AKP to take legal action against former top soldier on coup remarks
ANKARA
The ruling Justice and Development Party (AKP) will file criminal complaints against three prominent figures, including a former top soldier, former opposition lawmaker and a journalist over their remarks on military coups in the past and the status of headscarf-wearing women in public service.
Citing anonymous party officials, Anadolu Agency reported on Jan. 6 that the AKP has instructed all of its organizations in 81 provinces to take separate legal actions against these three people.
The criminal complaints will cover former Chief of General Staff Gen. İlker Başbuğ and journalist Can Ataklı over their recent statements on the military coups and former main opposition Republican People’s Party (CHP) MP Fikri Sağlar for expressing his opposition against headscarf-wearing judges in courts.
In an interview with the daily Cumhuriyet, Başbuğ last week claimed that the military coup in 1960 could have been avoided if the government at that time would have decided to hold early elections. Ataklı, in a televised program, argued that it will take more than elections for President Recep Tayyip Erdoğan to lose power, which was interpreted as a call for a coup. Sağlar, for his part, expressed his discomfort with the presence of headscarf-wearing judges in courts in violation of the principle of secularism.
Both the AKP and its main ally, the Nationalist Movement Party (MHP), have slammed all three figures.

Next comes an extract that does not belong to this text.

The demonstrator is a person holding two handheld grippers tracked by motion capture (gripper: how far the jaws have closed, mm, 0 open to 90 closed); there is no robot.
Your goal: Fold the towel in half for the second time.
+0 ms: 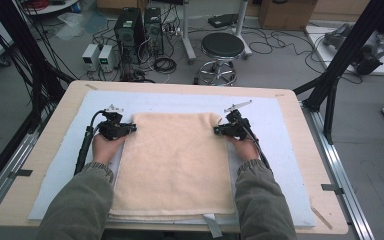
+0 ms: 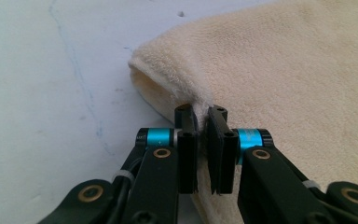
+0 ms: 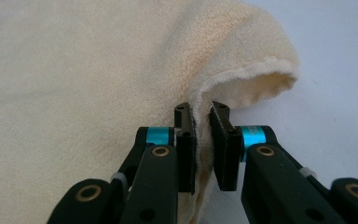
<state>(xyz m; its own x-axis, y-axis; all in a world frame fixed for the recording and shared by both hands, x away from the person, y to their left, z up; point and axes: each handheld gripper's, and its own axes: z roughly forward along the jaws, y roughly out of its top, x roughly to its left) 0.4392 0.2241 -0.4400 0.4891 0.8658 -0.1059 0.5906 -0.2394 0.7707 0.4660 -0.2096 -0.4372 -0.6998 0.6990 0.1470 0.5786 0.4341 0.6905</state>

“What is worse [concerning Başbuğ’s remarks] is that he is making a comparison between the coups. There is no ‘but’ when you are talking about the coups. You cannot be tagged as a democrat if you describe one coup as bad, the other less bad,” Ömer Çelik, the deputy leader of the AKP, told the press on Jan. 4.
MHP leader Devlet Bahçeli also lashed out at these names through a written statement on January 6. “By his words, Mr. İlker Başbuğ sees a coup staged against a government that did not take a decision to go early elections as reasonable and legitimate, and a coup against a government that took a decision to go to early polls as illegitimate. These views cannot be approved as normal and reflect an anti-democratic dilemma,” he said.
Başbuğ’s lawyers denied the interpretations made by Çelik and other AKP officials, stressing that the former chief of general staff has by no means approved the military’s interventions into politics.
Meanwhile, CHP leader Kemal Kılıçdaroğlu has also highlighted that the main opposition party has never condoned coups, blaming the military interventions for today’s democratic deficiencies in the country.
Defense Ministry issues statement
In the meantime, the Defense Ministry issued a written statement late Jan. 5 on the ongoing political discussions about the matter, stressing that the Turkish army is continuing to fulfill its duties in the framework of the Turkish constitution and laws as well as upon the instructions given by President Recep Tayyip Erdoğan.
The Turkish Armed Forces (TSK) is performing its duties of fighting against terror organizations and protecting the country’s borders against external threats in light of science and reason, in the framework of the constitution and laws, upon the instructions by the president and in full chain of command, the ministry stated late Jan. 5.
It also stated that the TSK was committed to continue its struggle against those who were in search of anti-democratic means against the people’s will.